At lower engine speeds, both the direct and port injectors are used, which help provide a smooth AFR and improved drivability. At high engine speeds, the direct injector takes over and handles all fueling. During a cold start, both injection systems work together to provide reduced emissions and rapid catalytic converter warm-up.
So with these systems combined, we get an engine that provides improved power output, greater efficiency, and reduced emissions. Additionally, the valves are still exposed to the atomized fuel from the port injectors. This means they are less susceptible to carbon buildup, just as you would see on an engine with only traditional direct injection.

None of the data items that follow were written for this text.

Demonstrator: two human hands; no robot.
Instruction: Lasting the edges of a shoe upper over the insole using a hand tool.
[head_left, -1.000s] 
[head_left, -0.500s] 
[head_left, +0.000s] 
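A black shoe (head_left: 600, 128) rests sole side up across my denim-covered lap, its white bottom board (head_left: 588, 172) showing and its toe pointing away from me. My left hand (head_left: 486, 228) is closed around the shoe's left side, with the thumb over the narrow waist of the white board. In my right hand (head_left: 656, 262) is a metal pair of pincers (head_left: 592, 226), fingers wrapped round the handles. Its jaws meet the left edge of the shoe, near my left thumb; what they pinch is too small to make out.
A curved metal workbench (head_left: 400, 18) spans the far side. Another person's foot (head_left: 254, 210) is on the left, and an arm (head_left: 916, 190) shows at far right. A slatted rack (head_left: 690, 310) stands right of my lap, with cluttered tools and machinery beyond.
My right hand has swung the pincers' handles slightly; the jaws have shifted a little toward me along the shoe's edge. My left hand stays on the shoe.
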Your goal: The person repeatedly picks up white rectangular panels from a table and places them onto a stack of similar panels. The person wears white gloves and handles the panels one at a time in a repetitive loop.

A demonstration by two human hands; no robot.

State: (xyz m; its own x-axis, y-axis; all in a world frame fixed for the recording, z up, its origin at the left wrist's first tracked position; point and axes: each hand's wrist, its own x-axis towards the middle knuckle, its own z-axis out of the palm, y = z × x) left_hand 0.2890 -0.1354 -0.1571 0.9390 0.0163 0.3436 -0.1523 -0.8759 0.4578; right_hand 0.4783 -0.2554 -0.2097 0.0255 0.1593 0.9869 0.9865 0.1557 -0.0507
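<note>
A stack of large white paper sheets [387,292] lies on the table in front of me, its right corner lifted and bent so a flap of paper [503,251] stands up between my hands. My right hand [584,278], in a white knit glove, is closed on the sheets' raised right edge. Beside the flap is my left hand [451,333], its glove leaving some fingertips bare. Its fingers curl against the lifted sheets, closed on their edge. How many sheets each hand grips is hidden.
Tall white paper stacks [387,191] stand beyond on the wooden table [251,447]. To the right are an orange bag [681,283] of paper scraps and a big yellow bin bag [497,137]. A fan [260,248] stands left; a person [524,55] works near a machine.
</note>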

Does this mean a catch can system is not needed? Not necessarily. Although the valves should remain reasonably clean, keep in mind that all points of the intake tract prior to the injector are still likely to get a coating of oil from blow-by in the CCV/PCV system. If there is a way to reduce or eliminate this oil buildup, it is certainly wise to do so. Our team will be installing our prototype kit on a test vehicle to gauge fluid accumulation. Stay tuned for this a bit later on in the development process. For now, let’s jump into the development and design of our first prototype unit.
Initial Bracket Design
Our first target was the PCV line. On the FA20, this line goes from the back of the block to the intake manifold. Take a look at an initial mock-up of our can bracket for this location.

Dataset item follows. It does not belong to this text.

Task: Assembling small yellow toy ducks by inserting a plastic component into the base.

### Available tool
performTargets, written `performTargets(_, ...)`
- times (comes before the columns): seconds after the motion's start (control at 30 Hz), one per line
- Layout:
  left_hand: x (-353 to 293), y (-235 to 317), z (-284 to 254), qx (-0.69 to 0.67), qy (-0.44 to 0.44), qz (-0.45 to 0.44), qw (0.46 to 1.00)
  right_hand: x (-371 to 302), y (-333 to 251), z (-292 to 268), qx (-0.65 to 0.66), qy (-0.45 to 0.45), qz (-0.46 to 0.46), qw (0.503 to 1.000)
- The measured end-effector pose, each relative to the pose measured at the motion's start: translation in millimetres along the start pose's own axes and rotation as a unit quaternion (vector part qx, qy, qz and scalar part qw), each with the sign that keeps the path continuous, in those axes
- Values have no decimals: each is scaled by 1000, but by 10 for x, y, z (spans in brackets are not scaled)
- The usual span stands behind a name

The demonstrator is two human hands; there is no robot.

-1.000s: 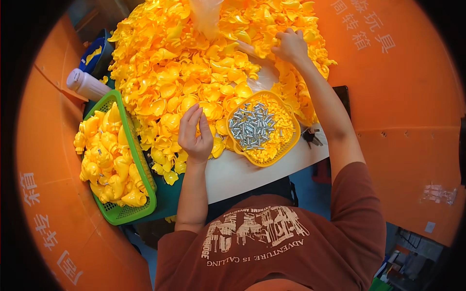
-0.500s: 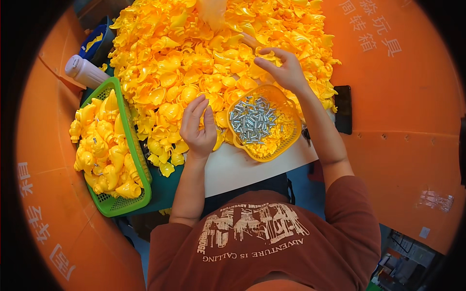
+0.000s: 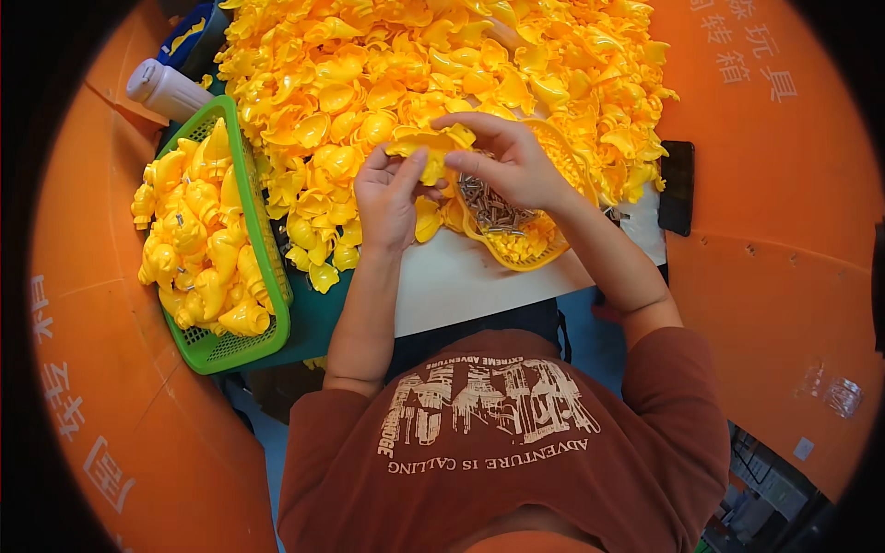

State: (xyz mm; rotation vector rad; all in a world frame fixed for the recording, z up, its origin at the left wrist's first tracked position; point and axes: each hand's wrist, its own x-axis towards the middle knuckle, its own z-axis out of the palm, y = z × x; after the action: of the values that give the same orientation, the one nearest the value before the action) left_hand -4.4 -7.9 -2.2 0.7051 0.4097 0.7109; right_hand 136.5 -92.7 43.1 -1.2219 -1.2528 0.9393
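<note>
Together both hands pinch one glossy, curved yellow plastic shell point(image 3: 426, 145)

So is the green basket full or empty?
Nearly full: the green basket holds a heap of yellow plastic pieces, with only its near end showing bare mesh.

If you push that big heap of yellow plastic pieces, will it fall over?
Probably it slides. The yellow pieces lie loose and heaped, so a push would likely spill some. They look like thin hollow shells, so likely light and stiff. Their curved shapes might rock.
</note>
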Motion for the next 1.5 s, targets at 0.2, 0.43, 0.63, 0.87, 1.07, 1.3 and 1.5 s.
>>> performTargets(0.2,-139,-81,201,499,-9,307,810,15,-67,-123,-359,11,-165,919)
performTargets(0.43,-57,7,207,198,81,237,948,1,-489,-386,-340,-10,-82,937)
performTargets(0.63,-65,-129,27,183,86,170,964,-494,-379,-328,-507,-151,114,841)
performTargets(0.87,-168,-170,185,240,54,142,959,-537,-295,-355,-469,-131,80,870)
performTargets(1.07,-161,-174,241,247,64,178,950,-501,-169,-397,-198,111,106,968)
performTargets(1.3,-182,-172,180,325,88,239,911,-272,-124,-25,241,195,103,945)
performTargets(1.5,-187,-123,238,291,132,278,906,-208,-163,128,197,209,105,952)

You will notice that we are using different colored fittings on this can. The black fitting is our standard CNC-machined aluminum straight fitting. The top fitting is actually a 3D printed prototype unit. Due to space constraints, we needed a banjo style fitting to clear the hood. It also improves aesthetics of the can/lines when fully installed. Check out a more detailed shot of this banjo fitting.

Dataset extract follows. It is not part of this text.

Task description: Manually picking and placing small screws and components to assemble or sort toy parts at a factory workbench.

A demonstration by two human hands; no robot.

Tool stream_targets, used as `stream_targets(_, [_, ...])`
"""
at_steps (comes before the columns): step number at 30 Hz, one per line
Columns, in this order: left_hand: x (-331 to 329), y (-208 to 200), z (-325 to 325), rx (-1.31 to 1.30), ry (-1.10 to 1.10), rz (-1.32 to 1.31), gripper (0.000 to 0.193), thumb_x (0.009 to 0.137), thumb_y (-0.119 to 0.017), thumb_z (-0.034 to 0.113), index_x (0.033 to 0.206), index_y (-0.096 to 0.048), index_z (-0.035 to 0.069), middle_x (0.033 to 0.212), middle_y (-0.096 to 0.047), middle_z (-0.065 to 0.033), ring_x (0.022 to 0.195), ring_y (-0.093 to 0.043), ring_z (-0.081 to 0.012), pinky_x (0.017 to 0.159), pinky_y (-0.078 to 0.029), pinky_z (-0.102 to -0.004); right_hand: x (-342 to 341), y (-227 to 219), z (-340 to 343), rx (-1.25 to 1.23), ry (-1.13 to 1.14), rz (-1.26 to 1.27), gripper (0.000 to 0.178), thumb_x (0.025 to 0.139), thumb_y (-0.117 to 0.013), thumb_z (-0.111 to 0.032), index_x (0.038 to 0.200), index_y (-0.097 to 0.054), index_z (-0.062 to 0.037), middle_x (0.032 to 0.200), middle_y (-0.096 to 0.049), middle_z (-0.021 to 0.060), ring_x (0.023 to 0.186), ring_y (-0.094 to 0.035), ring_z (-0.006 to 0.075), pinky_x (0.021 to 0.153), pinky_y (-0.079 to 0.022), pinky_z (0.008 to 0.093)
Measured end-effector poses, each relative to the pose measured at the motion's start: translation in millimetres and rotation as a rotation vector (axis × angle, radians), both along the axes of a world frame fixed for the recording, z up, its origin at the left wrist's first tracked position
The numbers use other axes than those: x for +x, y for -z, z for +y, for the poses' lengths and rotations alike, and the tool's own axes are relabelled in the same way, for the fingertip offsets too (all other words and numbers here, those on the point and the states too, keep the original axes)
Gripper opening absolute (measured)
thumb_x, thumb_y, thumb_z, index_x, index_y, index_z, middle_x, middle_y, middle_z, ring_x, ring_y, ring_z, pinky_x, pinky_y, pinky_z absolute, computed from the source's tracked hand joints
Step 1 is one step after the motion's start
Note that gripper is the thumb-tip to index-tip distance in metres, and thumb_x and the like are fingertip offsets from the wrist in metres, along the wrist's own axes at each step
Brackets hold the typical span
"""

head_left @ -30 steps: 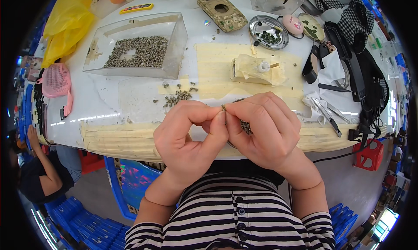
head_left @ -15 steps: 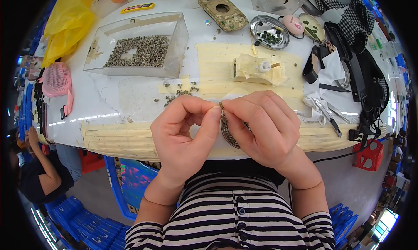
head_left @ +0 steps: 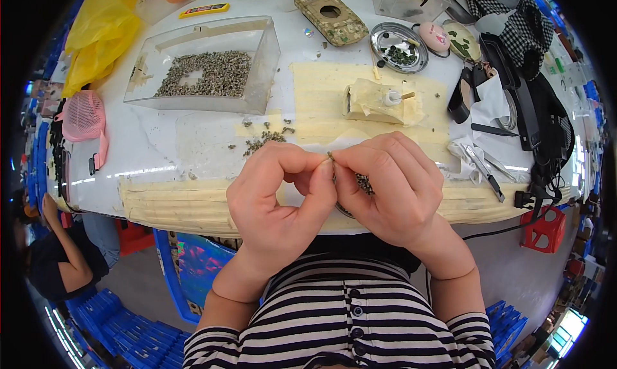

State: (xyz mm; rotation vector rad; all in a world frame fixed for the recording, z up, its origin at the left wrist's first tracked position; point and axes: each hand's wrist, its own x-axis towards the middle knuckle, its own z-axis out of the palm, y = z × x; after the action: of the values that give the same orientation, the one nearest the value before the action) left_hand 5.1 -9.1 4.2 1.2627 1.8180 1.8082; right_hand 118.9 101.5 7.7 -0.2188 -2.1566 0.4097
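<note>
At the table's near edge, the thumb and forefinger of my left hand (head_left: 273, 205) and of my right hand (head_left: 398, 192) meet in a pinch. Between their tips a tiny olive-grey part (head_left: 330, 155) pokes out, its lower portion covered by my fingers. Beneath my right hand lies a round dish (head_left: 344, 211) of small parts (head_left: 365, 184), mostly hidden. Just beyond my left hand is a loose scatter of small olive-grey parts (head_left: 265, 140). Farther left, a clear plastic box (head_left: 260, 70) holds a layer of similar small parts (head_left: 212, 73).
Behind my hands stands a tape-covered block (head_left: 373, 105) with a small white pot (head_left: 391, 98). A camouflage model tank hull (head_left: 331, 17) and a metal dish (head_left: 421, 63) lie farther back. Tweezers (head_left: 486, 176), black straps and a bag (head_left: 553, 105) sit at right; a yellow bag (head_left: 103, 31) at left.
Both pinching hands have shifted very slightly to the right, and the left fingers are a little more bent. The tiny part stays between the fingertips.
</note>
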Motion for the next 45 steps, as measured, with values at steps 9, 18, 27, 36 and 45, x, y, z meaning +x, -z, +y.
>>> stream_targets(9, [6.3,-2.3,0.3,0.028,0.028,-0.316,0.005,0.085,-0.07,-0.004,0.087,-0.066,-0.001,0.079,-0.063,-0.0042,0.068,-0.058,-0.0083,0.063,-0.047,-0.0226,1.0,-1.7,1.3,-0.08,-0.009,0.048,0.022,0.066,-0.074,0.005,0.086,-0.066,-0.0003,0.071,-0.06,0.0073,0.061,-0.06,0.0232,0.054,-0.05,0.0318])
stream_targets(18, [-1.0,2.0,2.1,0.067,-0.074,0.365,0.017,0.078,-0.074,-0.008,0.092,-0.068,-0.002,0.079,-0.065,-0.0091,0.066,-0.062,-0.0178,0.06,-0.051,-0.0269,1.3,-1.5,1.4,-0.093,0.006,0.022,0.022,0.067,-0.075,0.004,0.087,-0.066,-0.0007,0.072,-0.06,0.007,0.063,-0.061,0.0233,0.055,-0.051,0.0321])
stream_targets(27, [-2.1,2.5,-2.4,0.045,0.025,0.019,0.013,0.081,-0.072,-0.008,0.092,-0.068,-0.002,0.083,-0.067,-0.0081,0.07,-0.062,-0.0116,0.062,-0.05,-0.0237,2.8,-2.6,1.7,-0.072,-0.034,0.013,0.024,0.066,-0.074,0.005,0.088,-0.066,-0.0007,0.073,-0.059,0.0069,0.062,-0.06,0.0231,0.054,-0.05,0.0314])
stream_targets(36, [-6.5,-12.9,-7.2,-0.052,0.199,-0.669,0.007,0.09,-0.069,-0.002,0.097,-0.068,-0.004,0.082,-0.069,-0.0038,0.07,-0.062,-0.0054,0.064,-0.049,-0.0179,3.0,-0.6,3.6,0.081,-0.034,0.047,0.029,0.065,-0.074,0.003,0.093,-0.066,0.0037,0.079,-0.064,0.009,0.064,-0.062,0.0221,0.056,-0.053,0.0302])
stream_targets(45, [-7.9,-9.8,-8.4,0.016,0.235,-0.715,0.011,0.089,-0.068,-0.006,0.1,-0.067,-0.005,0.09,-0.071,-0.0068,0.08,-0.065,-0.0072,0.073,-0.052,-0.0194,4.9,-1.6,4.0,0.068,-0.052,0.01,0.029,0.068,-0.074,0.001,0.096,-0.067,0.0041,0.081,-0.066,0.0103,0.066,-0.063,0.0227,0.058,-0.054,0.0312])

At this point, you may be thinking exactly what our team was. This catch can is far too large for the engine bay of the BRZ/FR-S. In fact, we were finding that this catch can was proving to be a challenge to install in the smaller engine bays of more compact vehicles. Keep in mind, we still had to find space for our second can to install on the CCV lines. Although this project was not the only contributor, we now had more support to jumpstart a new catch can project. After evaluating our product line, we determined that a smaller, more compact, baffled unit was necessary to full flush out our line. This would provide support for more direct fit kits for vehicles that had tighter engine bay constraints. We also listened to feedback from interested customers regarding the release of our initial baffled unit, and the need for a smaller version was certainly evident. This does not mean the original product is negated, this unit is still perfect for vehicles with more space, and it provides a very large capacity.
New, Compact, Catch Can
With all of this in mind, the BRZ/FR-S catch can project was put on a slight hold until we could finalize a design for a more appropriately sized catch can. And so the Mishimoto Compact Oil Catch can was born!
I won’t dive into the detail regarding the design and development of that particular component, mainly because we already did in the form of a build-thread a few months back. Check it out at the link below if you want more information about the cans!
Check out a few quick shots of what we are working with!
Now that we had a new plan of attack, and some really nice new catch cans, we could move forward with a new design for this kit. Keep in mind, this project began months ago, with a larger break for the development and manufacturing of the catch cans. This break provided the time for our team to get a nice look at the engine by of the vehicle, and work on developing a plan for can placement.